|dc.description.abstract||Chemotaxis describes the movement of biological cells or organisms in response to certain chemicals in their environments and occupies an essential role in coordinating cell movement in many biological circumstances such as tumor growth, immune system response, embryo development, population dynamics, gravitational collapse. Chemotaxis models, also known as Keller-Segel models, have been widely studied since the pioneering works by Keller and Segel at the beginning of 1970s on the mathematical modeling of the aggregation process of Dictyostelium discoideum.
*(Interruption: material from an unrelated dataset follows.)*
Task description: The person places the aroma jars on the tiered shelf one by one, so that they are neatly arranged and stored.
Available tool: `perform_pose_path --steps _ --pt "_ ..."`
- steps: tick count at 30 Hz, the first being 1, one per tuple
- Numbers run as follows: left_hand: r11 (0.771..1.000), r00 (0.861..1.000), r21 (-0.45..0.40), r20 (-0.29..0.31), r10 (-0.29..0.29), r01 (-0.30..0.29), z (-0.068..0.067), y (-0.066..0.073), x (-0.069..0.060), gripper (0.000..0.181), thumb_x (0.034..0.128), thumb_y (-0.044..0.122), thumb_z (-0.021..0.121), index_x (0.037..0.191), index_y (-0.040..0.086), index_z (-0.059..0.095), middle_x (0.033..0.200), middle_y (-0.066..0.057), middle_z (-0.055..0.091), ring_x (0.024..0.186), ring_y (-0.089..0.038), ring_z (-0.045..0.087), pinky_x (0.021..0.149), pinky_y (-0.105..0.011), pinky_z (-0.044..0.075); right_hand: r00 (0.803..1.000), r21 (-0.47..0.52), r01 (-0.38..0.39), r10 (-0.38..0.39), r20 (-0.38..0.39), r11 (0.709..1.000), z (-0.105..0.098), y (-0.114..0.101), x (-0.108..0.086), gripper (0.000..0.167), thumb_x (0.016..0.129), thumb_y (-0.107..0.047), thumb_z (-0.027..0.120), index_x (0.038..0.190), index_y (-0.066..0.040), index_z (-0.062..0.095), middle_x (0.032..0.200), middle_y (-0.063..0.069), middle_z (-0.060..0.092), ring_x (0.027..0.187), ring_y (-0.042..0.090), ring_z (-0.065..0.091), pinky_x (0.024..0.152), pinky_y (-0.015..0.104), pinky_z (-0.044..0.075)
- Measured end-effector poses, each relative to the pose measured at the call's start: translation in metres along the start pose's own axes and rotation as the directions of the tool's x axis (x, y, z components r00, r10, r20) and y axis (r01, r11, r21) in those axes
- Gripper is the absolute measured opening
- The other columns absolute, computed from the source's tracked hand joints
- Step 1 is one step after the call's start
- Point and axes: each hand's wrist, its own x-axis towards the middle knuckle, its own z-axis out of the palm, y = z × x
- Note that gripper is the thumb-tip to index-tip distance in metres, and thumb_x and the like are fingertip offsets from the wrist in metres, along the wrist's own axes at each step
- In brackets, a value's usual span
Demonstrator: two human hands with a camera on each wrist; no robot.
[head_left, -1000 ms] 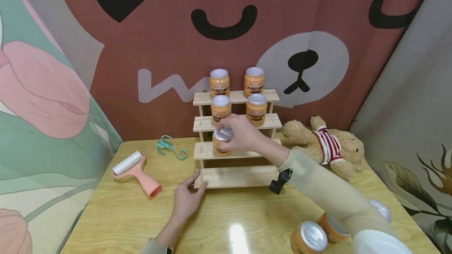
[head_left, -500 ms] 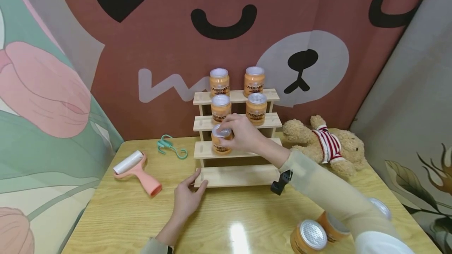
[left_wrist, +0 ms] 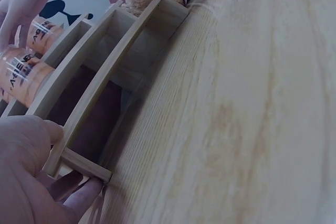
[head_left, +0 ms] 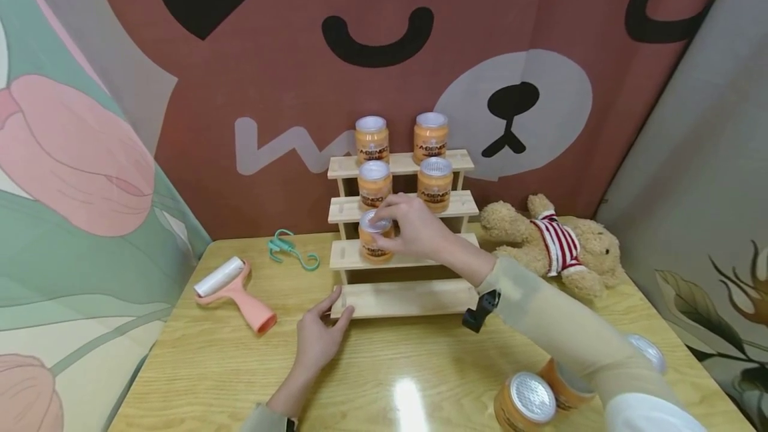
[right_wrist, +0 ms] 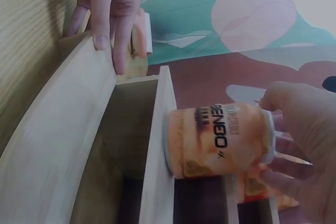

One of the central problems on chemotaxis models is whether solutions blow up in finite time or exist globally. The second essential question is whether solutions are bounded if they exist globally. Moreover, if that is true, what is the asymptotic behavior of globally defined bounded positive solutions over time. In recent years, a large amount of research has been carried out toward those problems in various chemotaxis models. However, many interesting problems still remain open associated to those central questions. As far as we know, there has been no study on the parabolic-elliptic chemotaxis models with singular sensitivity and kinetics term in any dimensional setting. This dissertation aims to study the dynamics of one species chemotaxis model with singular sensitivity in bounded heterogeneous environments, and two species chemotaxis model with singular sensitivity in bounded homogeneous environments to provide answers to those central questions in different scenarios.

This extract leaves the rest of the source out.